Engulfing Glut, Guts, and Good Art: Thomas Hirschhorn (Switzerland)
Hirschhorn’s full-on, all-out building-filling installation involves mannequins, aluminum foil, gruesome war pictures and broken bottles. It’s a true overload, a fabulist fortress of shame, solitude, fury, resolve and artistic/political ambition. My personal favorite, even when it veers toward the didactic and goes over the top.
A New Window Into the Mind: Yael Bartana (Poland)
The three videos in this pavilion take the premise that the Jews of the world have right of return to Poland, where they may build settlements. They’re too HBO-slick and overlong by half, but the gripping idea behind them sticks in the mind — even if it would start another world war.
Bad But Loved by the Pros, As Usual: Christian Boltanski (France)
Christian Boltanski’s overblown printing-press contraption whirs at breakneck speed, producing black-and-white baby pictures: It’s Festivalism — art made for events like this, and nothing more — at its most bloated, bland and pointless. I’m continually baffled by how beloved Boltanski is by the Curatorati. Indeed, I ran into two mega-curators in Venice (a former documenta curator and a major London museum director) who said to me, “Boltanski is good, right?” I replied, “You two have been trying to tell me Boltanski is great for twenty years.” He’s not.

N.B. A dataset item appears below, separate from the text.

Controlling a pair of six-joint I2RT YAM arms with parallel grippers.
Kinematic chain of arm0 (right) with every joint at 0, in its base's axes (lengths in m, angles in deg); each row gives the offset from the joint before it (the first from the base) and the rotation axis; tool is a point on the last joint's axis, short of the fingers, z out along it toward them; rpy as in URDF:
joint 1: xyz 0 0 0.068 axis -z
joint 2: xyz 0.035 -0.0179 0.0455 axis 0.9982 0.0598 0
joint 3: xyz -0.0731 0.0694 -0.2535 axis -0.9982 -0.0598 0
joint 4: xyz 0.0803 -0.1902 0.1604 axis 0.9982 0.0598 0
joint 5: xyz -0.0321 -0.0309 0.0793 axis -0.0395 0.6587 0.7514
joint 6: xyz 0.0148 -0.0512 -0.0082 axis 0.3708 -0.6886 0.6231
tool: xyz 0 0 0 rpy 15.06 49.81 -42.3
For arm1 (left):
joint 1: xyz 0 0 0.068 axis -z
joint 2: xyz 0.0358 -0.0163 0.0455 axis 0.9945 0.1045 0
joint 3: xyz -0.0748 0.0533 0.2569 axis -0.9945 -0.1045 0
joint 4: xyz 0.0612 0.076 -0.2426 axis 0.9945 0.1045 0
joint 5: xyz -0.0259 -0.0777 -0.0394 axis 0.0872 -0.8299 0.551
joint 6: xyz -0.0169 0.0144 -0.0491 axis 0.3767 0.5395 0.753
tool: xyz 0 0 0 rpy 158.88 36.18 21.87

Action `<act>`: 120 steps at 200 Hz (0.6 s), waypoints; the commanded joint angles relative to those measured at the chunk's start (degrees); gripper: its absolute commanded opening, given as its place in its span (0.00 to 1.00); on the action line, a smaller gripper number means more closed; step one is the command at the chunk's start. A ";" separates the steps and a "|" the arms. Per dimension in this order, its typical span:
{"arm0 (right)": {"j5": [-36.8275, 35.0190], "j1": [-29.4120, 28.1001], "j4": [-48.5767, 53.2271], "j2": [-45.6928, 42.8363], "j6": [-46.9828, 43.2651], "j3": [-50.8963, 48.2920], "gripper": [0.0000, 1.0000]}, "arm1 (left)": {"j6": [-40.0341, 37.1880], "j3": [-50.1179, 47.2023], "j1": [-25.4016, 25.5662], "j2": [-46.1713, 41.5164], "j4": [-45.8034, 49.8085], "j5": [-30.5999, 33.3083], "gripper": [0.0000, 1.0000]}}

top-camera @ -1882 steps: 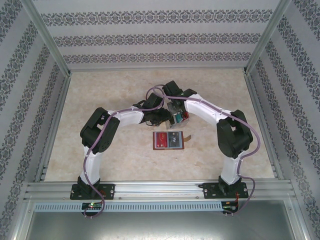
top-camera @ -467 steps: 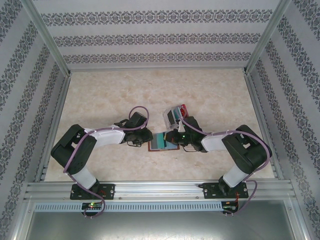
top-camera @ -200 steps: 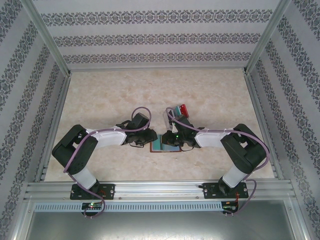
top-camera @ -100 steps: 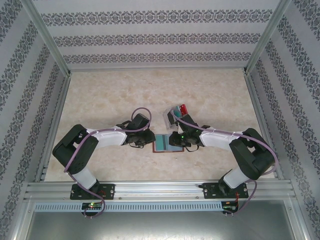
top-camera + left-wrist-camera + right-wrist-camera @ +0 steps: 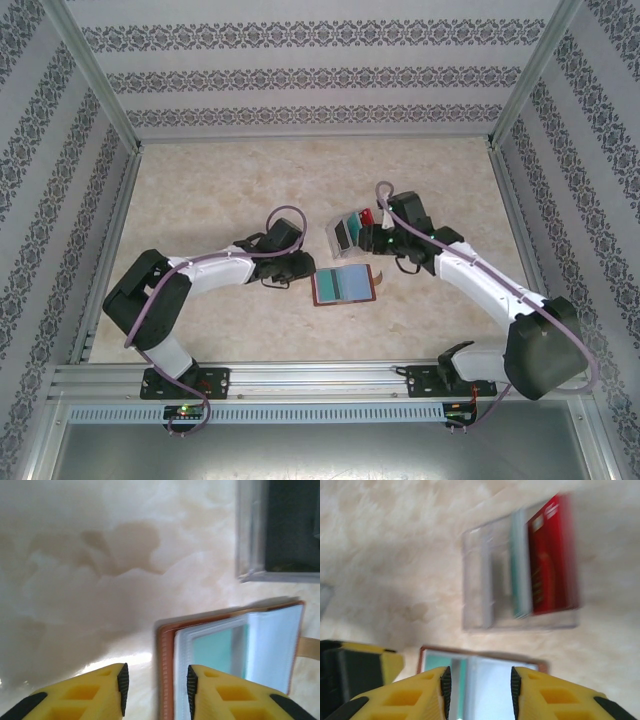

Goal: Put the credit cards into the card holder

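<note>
Top external: card holder [image 5: 343,286] lies open on the table [image 5: 200,200], with the clear tray [image 5: 350,232] just behind it.
Left wrist: left gripper [image 5: 155,674] jaws apart, nothing held, at the holder's left edge. Teal card [image 5: 217,647] sits in a sleeve.
Right wrist: right gripper [image 5: 481,677] parted, empty. Red card [image 5: 552,555] is in the tray.

top: high overhead, looking down | wrists: close, looking down | shared by all: card holder [image 5: 345,286]
</note>
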 commanded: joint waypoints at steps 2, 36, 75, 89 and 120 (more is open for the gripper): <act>-4.68 2.31 6.45 1.33 -6.24 3.79 0.39 | -3.83 5.78 0.05 -0.38 2.89 -0.02 0.40; -7.75 4.07 10.62 6.51 -10.25 10.16 0.44 | -4.99 14.77 -1.12 6.17 1.95 -3.58 0.45; -8.48 5.83 14.25 12.53 -12.63 16.38 0.40 | -5.01 27.34 -1.31 15.09 5.59 -4.88 0.50; -8.31 6.31 14.31 13.57 -13.29 17.39 0.41 | -4.44 30.12 -1.26 17.57 6.32 -5.31 0.51; -8.82 6.82 16.15 15.39 -14.97 20.45 0.41 | -3.36 34.00 -1.31 21.38 6.67 -6.49 0.52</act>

Vengeance Will Be the Bad Curator’s: Vittorio Sgarbi (Italy)
Far worse than Boltanski’s merely bad art is Vittorio Sgarbi’s malevolent bad-faith, art-hating arrogance in the ugliest contemporary-art exhibition that I have ever seen. ArtInfo identifies Mr. Sgarbi, a politician, writer and collector, as “the Glenn Beck of the Italian art world,” and indeed there is a kind of paranoid madness present here. His pavilion is an unmitigated visual onslaught installed on walls and curving shelving units. It’s almost all academic kitsch, bad figure painting or anything the curator imagines as anti-avant-garde. Being reactionary is nothing new, but this is extraordinarily bad. The New York Times (in a review that, full disclosure, was by my wife) called the show “unredeemable” and a “national scandal.” Is there anything good about this cattle call? Perhaps only that it won’t be surpassed anytime soon.
Thanks for the Memories, But That’s all: Allora & Calzadilla (America)
I’ve already written about this super-hip artistic duo’s gargantuan encapsulation of the Ugly American via tank and treadmill. Had I been the curator, however, I would have tried to stop them there, because everything else they’ve done inside their pavilion is obvious, redundant or silly. The first work you see inside the door is a black-painted, seven-and-a-half-foot replica of the Statue of Freedom (also known as Armed Freedom), the bronze sculpture that has stood atop the U.S. Capitol dome since 1863 — but here it rests prone on a tanning bed. Perhaps meant to evoke a president lying in state, it is so visually dead, pedantic and simplistic that I think it may not even be art. Further along, actual Olympic athletes perform on a set of wooden replicas of business-class airline seats, and in the end it’s just pointless and ugly. The ginormous racket-producing tank spectacle outside is more than enough. It may be drop-dead obvious and may be the most expensive thing one could imagine lugging to Venice, but as one of the more obnoxious national acts ever executed at a Biennale — making American art spill over, dominate and colonize the space outside the building — it serves as an enticingly odious metaphor for our recent wars and “freedom agenda.” The only thing that could be more poignantly odious (in my Jewish mind) would be to have artists from the Israeli Pavilion located two feet away build a settlement here. Then they could have refused to remove it, citing some ancient literary text.